In the United States, it was released (in shortened form) as Curse of the Demon. According to Charles Bennett, the title was changed because the studio did not want it confused with the similarly titled The Night of the Iguana. It had the same reduced length of 82 minutes for its June 1958 American release. The scenes removed included a visit to the Hobart family farm, a trip to Stonehenge, and snippets of the séance scenes and conversations between Karswell and his mother. The visit to the British Library scene was rearranged in the film's viewing continuity. In the United States Curse of the Demon toured drive-ins and theatres as a double feature with either The True Story of Lynn Stuart or The Revenge of Frankenstein.

===Home media===
In the United States, the film was released on VHS in 1986 by Columbia TriStar Home Video with a run time of 83 minutes. A second VHS with the Continental 96-minute running time was released by Goodtimes Home Video Corp in 1988. In the same year, the film was released on LaserDisc by Image Entertainment/Columbia Pictures with an 81-minute running time. Including both the Continental version (Night of the Demon) and the 83-minute US version (Curse of the Demon), the film was released on DVD in August 2002.

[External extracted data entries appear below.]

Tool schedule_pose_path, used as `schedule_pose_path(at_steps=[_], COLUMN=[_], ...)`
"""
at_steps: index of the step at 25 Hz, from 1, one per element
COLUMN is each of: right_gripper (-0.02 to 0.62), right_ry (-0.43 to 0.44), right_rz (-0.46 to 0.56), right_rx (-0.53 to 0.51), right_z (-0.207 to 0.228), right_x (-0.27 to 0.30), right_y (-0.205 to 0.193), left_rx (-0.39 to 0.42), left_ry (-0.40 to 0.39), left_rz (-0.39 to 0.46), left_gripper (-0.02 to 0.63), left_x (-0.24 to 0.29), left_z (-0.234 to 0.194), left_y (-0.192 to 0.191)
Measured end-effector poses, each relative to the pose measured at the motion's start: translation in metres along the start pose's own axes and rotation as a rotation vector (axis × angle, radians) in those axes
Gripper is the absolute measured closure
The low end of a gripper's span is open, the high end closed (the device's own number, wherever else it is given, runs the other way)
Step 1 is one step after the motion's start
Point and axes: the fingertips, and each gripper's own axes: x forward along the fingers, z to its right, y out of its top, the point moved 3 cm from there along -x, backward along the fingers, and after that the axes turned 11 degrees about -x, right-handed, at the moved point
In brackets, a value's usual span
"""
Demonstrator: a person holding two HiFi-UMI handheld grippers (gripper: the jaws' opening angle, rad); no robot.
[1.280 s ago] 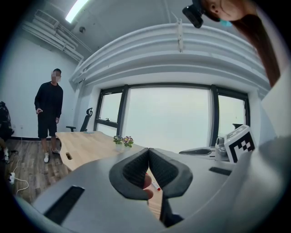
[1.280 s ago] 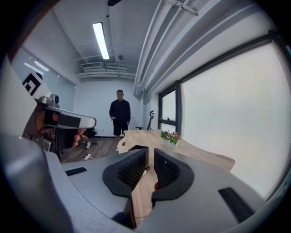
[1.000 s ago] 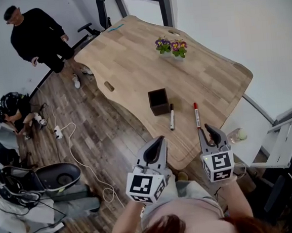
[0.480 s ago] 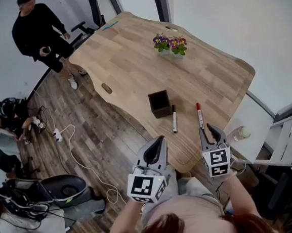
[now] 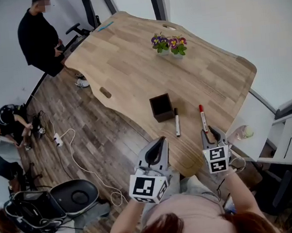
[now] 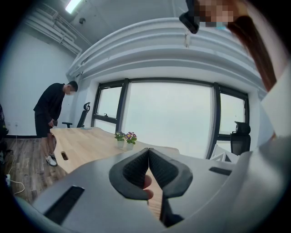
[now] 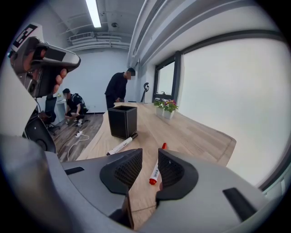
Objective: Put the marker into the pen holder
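Two markers [image 5: 176,122] [image 5: 203,118], one pen holder [image 5: 162,108]

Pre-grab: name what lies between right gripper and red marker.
Only bare table, in the right gripper view; the right gripper, its empty jaws just opened wider, faces the red marker.

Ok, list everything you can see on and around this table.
table: one, light wood, centre
pen holder: one, black, table's near part
black-capped marker: one, white body, right of holder
red marker: one, white body, further right
flower pots: two, purple-pink blooms, far side
standing person: one, dark clothes, table's far left
crouching person: one, dark, floor left
left claw: one, grey, shut, empty
right claw: one, grey, open, just been opening, red marker's end facing gap, ungripped
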Motion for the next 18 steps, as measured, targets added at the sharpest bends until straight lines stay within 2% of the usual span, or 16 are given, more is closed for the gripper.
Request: schedule_pose_path(at_steps=[12, 18], right_gripper=[0.508, 0.506], right_ry=[-0.022, -0.006], right_rz=[-0.120, -0.175], right_rx=[0.037, 0.065], right_z=[-0.001, -0.002], right_x=[0.027, 0.039], right_y=[-0.032, -0.045], left_rx=[-0.007, -0.013], left_ry=[-0.040, -0.055], left_rz=[-0.044, -0.070], left_gripper=[0.604, 0.604], left_x=[0.018, 0.026], left_z=[-0.020, -0.026], left_y=[-0.001, -0.005])
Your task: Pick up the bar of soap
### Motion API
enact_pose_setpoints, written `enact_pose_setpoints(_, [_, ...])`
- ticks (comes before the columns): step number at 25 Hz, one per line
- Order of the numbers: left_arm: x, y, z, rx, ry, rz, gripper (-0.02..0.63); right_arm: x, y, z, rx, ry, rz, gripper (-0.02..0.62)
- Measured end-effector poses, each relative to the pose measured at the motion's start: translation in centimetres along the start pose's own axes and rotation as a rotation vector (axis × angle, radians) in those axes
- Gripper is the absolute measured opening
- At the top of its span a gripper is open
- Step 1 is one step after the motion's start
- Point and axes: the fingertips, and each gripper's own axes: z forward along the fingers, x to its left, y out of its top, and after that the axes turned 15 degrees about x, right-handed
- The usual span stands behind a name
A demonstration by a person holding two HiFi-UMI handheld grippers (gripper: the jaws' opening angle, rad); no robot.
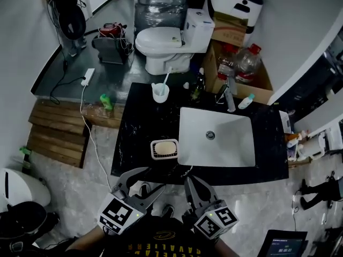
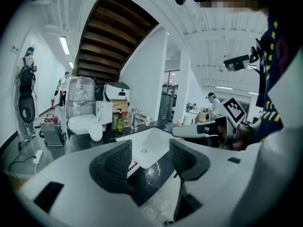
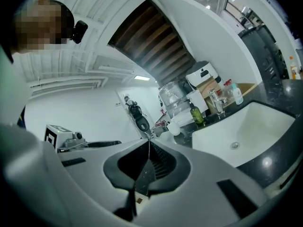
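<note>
From the head view, the bar of soap point(image 1: 165, 147) lies in a white soap dish point(image 1: 154, 150) on the black counter point(image 1: 140, 123), just beside the left edge of the white sink point(image 1: 230, 143). Its long axis runs side to side, along the counter's front edge. It lies ahead of both my tools and between their lines, a little right of my left gripper point(image 1: 143, 180) and a little left of my right gripper point(image 1: 191, 183). It looks about as near to one as to the other. Both tools hang over the floor, short of the counter's front edge and apart from the dish. In the left gripper view, the jaws stand wide apart with nothing between them. Through the gap I see the dark counter and a corner of the dish low beside the left pad, and the sink beyond. The bar itself I cannot make out there. In the right gripper view, the jaws are pressed together on nothing and point over the sink, and neither dish nor soap is in sight. I judge the left gripper better placed: it is already spread, and it must go forward and slightly right to close across the bar's short width.
</note>
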Motion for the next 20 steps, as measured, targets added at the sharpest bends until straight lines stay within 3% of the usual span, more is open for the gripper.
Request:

In the United Kingdom, Night of the Demon was released on VHS in 1995 by Encore Entertainment/Columbia TriStar Home Video. The film was released on DVD in the United Kingdom for the first time on 18 October 2010. This release also includes both the Continental and US versions of the film. A Blu-ray edition from Powerhouse Films' Indicator label, featuring four different cuts of the film, was released as a UK all-region release on 22 October 2018.

==Critical reception==
In a contemporary review, The Monthly Film Bulletin wrote: "This essay in the occult is handled with much of the assurance the same director brought to Cat People (1942), and is well above average. Inevitably the sequences where the demon takes on a visible form are the weakest – especially in the ending – and seem rather the product of a child's nightmare than an adult's imagination. But the summoning of the storm, the experiences of Holden in Karswell's library and the woods and the rousing of one of Karswell's victims (brilliantly played by Brian Wilde) from a hypnotic trance are effective."

In the early 2010s, Time Out conducted a poll among numerous authors, directors, actors, and critics who have worked within the horror genre to vote for their top horror films. They placed Night of the Demon at number 52 on their top 100 list. Director Martin Scorsese placed Night of the Demon on his list of the 11 scariest horror films of all time.

Night of the Demon is regarded as one of the precursors of British folk horror films. According to Little White Lies, this film is "arguably the second film summoned into existence of the folk horror genre, following on 35 years from Benjamin Christensen's Häxan: Witchcraft Through the Ages".

At the film review aggregator website Rotten Tomatoes, the film holds an approval rating of 100%, based on 17 reviews.

==In other media==

Kate Bush used a sound clip from the film featuring the line, "it's in the trees, it's coming!", in her 1985 song "Hounds of Love".

Dark Ambient artist Lustmord used a sample of the line "It was the night of the demon" from the hypnosis scene late in the movie for his track "Ixaxaar" from the 2011 album The Monstrous Soul.